One final piece in the puzzle: just as we were able to add parameters to our functors, we can add parameters to our lambda. There would be little point in using a literal, as we did in example #5, we can just write that literal in the lambda body. However, it can be useful to do what’s called variable capture. Let’s consider a slightly different filter function, that itself takes a parameter.

// Example #8
void filterTransactions(int threshold) {
    list<TTransactionRecord> CustomerTransactions;
    CustomerTransactions = dbFetchCustomerTransactions(CUSTOMER_ID);

    list<TTransactionRecord> TransactionBigs;

    copy_if(CustomerTransactions.cbegin(), CustomerTransactions.end(),
        back_inserter(TransactionBigs),
        [](const TTransactionRecord &O){ return O.value() > threshold;} );
}

This will fail. The lambda body is not considered part of the scope of filterTransactions() and so has no access to the threshold variable. What we need is the parameter to be passed as a constructor argument exactly as we did in example #5. Lambdas fortunately have a syntax for that.

// Example #9
void filterTransactions(int threshold) {
    list<TTransactionRecord> CustomerTransactions;
    CustomerTransactions = dbFetchCustomerTransactions(CUSTOMER_ID);

    list<TTransactionRecord> TransactionBigs;

    copy_if(CustomerTransactions.cbegin(), CustomerTransactions.end(),
        back_inserter(TransactionBigs),
        [=threshold](const TTransactionRecord &O){ return O.value() > threshold;} );
}

The [=threshold] is the equivalent of adding an int threshold data member to the functor, and passing it by value to the functor constructor (just like example #5). Lambdas offer additional syntax that let us pass variables in the enclosing scope by reference instead of by value. That means we can modify them. That gives us quite a powerful facility.
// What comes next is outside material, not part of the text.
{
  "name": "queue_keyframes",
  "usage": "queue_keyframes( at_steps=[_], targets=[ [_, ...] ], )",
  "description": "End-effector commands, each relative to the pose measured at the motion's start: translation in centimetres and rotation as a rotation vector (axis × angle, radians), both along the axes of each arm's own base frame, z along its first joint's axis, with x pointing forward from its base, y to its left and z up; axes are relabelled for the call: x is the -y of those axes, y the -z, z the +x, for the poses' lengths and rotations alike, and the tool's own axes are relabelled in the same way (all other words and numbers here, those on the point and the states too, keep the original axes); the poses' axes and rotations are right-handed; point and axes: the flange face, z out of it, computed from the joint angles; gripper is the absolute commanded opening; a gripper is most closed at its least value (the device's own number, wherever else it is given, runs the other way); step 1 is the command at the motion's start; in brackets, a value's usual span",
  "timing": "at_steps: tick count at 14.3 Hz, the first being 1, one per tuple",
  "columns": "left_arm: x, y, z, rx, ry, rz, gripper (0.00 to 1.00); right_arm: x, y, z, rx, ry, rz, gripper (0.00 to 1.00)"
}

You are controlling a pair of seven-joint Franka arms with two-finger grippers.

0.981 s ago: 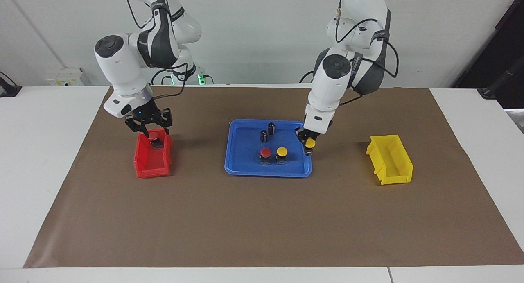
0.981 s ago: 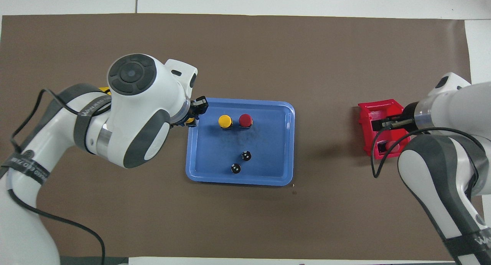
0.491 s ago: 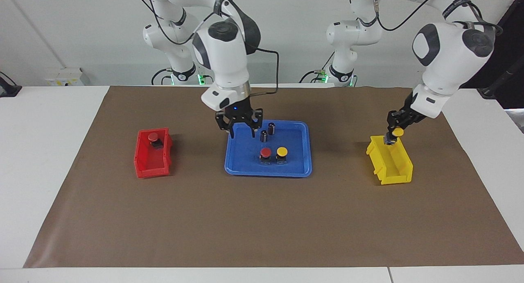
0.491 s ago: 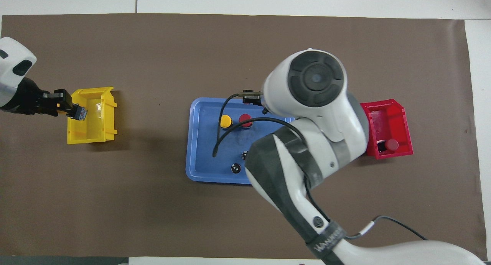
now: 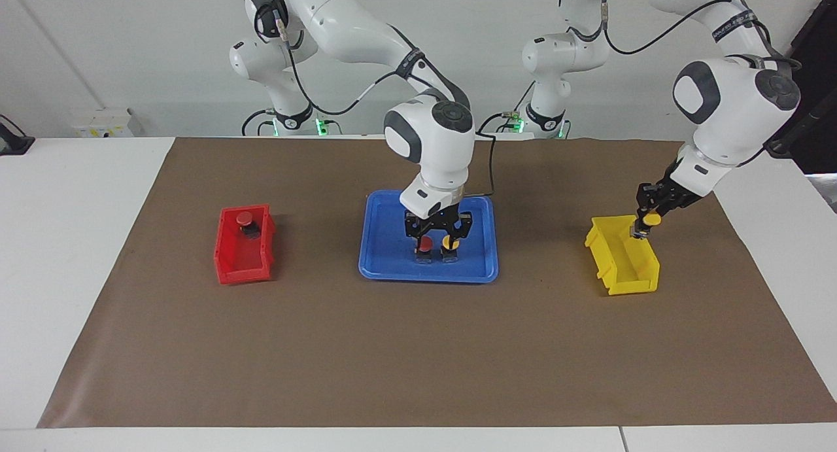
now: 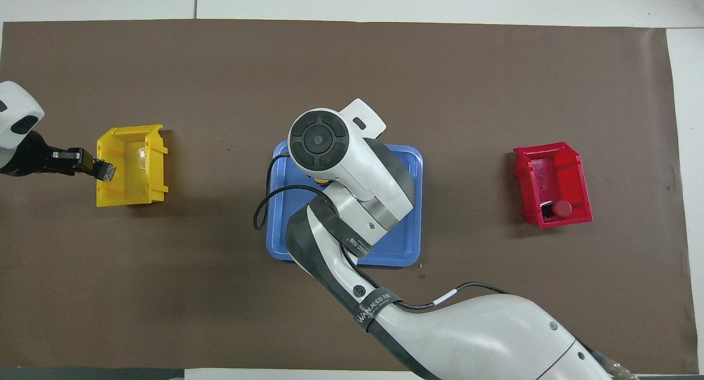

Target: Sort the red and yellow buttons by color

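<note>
Over the yellow bin my left gripper grips a yellow button, release coming next I judge, while the right gripper, fingers spread, straddles the tray's red button, ready to close and carry it to the red bin.

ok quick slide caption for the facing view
Right gripper over the red and yellow buttons in the blue tray; left gripper holds a yellow button over the yellow bin.

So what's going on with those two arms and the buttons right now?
Left gripper shut on yellow button over yellow bin. Right gripper over red button in blue tray. One red button binned. Nothing blocking.
</note>
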Motion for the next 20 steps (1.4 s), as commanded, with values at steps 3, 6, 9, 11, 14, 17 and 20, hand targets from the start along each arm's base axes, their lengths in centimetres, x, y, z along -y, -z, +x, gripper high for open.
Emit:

For example:

// Example #10
void filterTransactions(int threshold) {
    list<TTransactionRecord> CustomerTransactions;
    CustomerTransactions = dbFetchCustomerTransactions(CUSTOMER_ID);

    list<TTransactionRecord> TransactionBigs;

    int rejectCount = 0;
    copy_if(CustomerTransactions.cbegin(), CustomerTransactions.end(),
        back_inserter(TransactionBigs),
        [=threshold, &rejectCount](const TTransactionRecord &O) {
            if( O.value() > threshold ) {
                return true;
            }
            rejectCount++;
            return false;
        });
    // rejectCount now tells us how many records _didn't_ match the
    // predicate
}

There are some additional syntax features of lambdas, but you can simply look them up. One that’s particularly worth bearing in mind is the ability to pass this as a lambda parameter. That means you can get access to more than just the enclosing scope variables, you can get access to the enclosing object.